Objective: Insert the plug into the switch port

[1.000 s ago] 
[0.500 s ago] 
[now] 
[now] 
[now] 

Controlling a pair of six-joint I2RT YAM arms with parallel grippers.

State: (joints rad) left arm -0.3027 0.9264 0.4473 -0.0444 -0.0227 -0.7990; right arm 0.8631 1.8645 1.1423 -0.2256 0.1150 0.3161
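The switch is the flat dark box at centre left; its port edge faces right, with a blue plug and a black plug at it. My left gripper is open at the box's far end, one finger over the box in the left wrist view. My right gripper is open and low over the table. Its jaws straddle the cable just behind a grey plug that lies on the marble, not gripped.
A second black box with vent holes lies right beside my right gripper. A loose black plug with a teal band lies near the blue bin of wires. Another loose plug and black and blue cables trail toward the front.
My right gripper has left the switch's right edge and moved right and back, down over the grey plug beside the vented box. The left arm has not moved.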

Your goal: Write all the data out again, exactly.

Exercise response:
Objective: Insert the plug into the switch port

[1.000 s ago] 
[0.500 s ago] 
[now] 
[now] 
[now] 

Controlling a pair of six-joint I2RT YAM arms with parallel grippers.

State: (joints rad) left arm -0.3027 0.9264 0.4473 -0.0444 -0.0227 -0.7990; right arm 0.8631 1.8645 1.1423 -0.2256 0.1150 0.3161
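The switch is the flat dark box at centre left; its port edge faces right, with a blue plug and a black plug at it. My left gripper is open at the box's far end, one finger over the box in the left wrist view. My right gripper is open and low over the table. Its jaws straddle the cable just behind a grey plug that lies on the marble, not gripped.
A second black box with vent holes lies right beside my right gripper. A loose black plug with a teal band lies near the blue bin of wires. Another loose plug and black and blue cables trail toward the front.
My right gripper has left the switch's right edge and moved right and back, down over the grey plug beside the vented box. The left arm has not moved.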

No more output will be added to the exercise.